Concierto de colores en el manantial.
Las azucenas silvestres con sus arreboladas coronas. Los
helechos de verdes sólo imaginables a la hora de escribir estas hojas. Plantas
acuáticas se regodean desparramando sus hojas en la limpidez de la surgente.
Enredaderas de flores azules y rojas trepan a los troncos de los árboles que se
bañan en el constante salpicar de la naciente. Desde arriba puede uno asombrarse
con el espectáculo. Sólo donde fluye el agua se puede encontrar la tremenda
variedad que ahora tenemos frente a nuestros ojos.

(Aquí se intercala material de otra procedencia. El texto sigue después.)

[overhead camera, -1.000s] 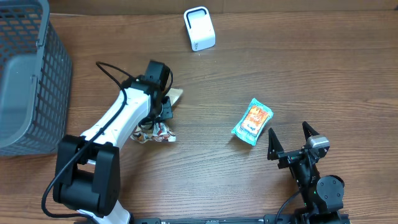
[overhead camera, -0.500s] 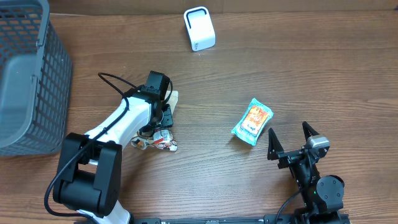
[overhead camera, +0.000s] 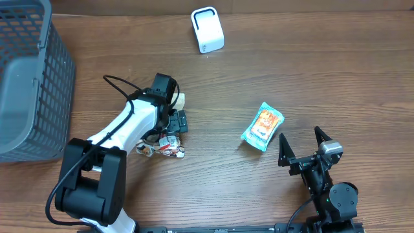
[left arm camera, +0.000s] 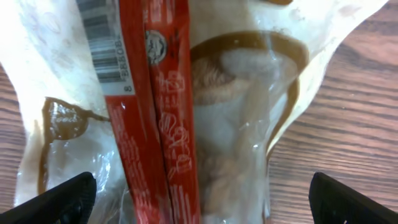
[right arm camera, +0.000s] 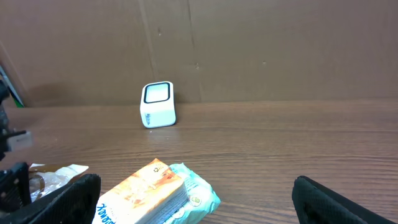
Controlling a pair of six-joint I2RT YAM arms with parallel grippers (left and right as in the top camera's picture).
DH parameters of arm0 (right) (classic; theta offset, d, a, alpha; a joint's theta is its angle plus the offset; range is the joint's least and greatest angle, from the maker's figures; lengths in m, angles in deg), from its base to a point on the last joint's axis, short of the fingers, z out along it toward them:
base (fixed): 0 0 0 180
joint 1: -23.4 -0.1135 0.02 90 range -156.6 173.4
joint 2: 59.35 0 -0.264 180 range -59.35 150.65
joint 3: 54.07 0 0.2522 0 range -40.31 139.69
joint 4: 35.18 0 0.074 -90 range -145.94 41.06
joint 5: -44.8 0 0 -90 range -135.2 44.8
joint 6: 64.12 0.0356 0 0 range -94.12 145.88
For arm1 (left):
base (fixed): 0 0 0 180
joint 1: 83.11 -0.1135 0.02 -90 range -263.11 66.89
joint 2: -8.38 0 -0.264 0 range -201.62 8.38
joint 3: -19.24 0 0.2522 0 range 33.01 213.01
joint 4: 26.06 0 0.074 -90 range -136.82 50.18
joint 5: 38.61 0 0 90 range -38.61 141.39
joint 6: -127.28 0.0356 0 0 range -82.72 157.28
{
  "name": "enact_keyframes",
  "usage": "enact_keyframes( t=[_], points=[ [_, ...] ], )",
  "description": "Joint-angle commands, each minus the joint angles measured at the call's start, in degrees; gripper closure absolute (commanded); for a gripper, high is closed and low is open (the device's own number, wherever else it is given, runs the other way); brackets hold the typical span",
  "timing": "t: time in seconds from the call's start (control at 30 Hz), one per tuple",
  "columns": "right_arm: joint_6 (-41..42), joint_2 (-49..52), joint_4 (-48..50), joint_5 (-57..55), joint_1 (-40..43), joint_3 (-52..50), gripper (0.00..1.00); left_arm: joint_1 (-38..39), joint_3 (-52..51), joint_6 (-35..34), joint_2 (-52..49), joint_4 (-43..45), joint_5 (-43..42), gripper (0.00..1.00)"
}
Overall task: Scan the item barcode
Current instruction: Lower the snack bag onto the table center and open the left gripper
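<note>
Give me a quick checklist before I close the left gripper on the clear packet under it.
1. Left gripper jaws wide apart: ok.
2. Clear snack packet lying between the fingers, on the table: ok.
3. Barcode facing up toward the wrist camera: ok, though its top is cut off by the frame edge.
4. Way to the white scanner free of other things: ok, only bare wood in the overhead view.
5. Right gripper open and parked away from the left arm: ok.
6. Scanner switched on: cannot tell.
</note>
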Motion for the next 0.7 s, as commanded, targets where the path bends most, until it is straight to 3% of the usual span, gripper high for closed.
enact_keyframes(
  t=[0.0,0.23,0.43,0.67],
  points=[
    [-0.2,-0.2,0.4,-0.3,0.2,-0.6,0.00,0.2,7.1,2.3,3.3,-2.9,2.7,0.00],
    [-0.2,-0.2,0.4,-0.3,0.2,-0.6,0.00,-0.8,21.1,4.2,5.9,-11.8,8.0,0.00],
    [-0.2,-0.2,0.4,-0.3,0.2,-0.6,0.00,-3.2,29.8,5.0,6.5,-14.3,10.3,0.00],
    [-0.2,-0.2,0.4,-0.3,0.2,-0.6,0.00,-5.7,31.2,5.2,6.4,-14.3,1.8,0.03]
  ],
)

Las flores más pequeñas, blancas como perlas o los racimos
de flores que caen de las orquídeas gigantes, todas las plantas aportan su
instrumento como si fuera esto un gran concierto de colores cuyo único rumor
saliera del agua que salta de la roca espontáneamente, del agua que sube en la
savia de las plantas, del agua que surge en la transpiración de las hojas.
El agua. Siempre el agua.
No lejos de allí, descansa Itakuéra con su dulce hija y dos
de sus criadas.
Descansa bajo la sombra de un samu’u que de vez en vez deja
caer sus flores blancas y esponjosas sobre la tierna hierba que crece a su
alrededor.
Ytakuéra es madre de grandes guerreros. Yvotyjuru es la hija
más pequeña de Itakuéra.
Envía la mujer a una de sus criadas por agua al manantial.
Presurosa parte la joven llevando una calabaza hueca para
traer el líquido, pero no regresa.
La vemos allí junto a la surgente, como hipnotizada. Se
diría que está en trance. Apenas estuvo junto al agua, una sombra juguetona
llamó su atención. Una sombra que no es gris como todas las sombras sino
multicolor. Lleva prendidos en su plumaje, pues se diría que son plumas tejidas
por algún orfebre místico lo que cubre aquel latir pequeñísimo, los colores de
aquel lugar hermoso.
La criada no regresa. Entonces Itakuéra envía a su otra
criada a ver que ha sucedido, por qué no regresa con el agua fresca, pero ella
tampoco regresa. ¿Qué estará sucediendo allí abajo?
Itakuéra y su hija bajan a ver lo que sucede. Llegan junto
al pequeño arroyito y encuentran a las dos criadas tal como las describimos.
Hipnotizadas por un pequeño pájaro que se mueve inquieto de flor en flor. La
fina espada de su pico ya penetra a una azucena, ya a un jazmín, ya los
pensamientos de las criadas. Madre e hija se han quedado estupefactas ante el
ave de refulgentes colores.
Las cuatro mujeres no responden por sí mismas. Es tanta la
hermosura del pajarillo que se han quedado mudas de asombro. Lo ven ir y venir
hasta que en un momento de encantamiento el mainumby llega junto a la hija de
Itakuéra e introduce el pico entre los rojos labios vírgenes.
Un remolino de luz. Un aleteo incesante. Un roce infinito y
la niña traspasa las fronteras de lo humano. Ella también vuela ahora con el
mismo aspecto del pájaro que las ha embelesado.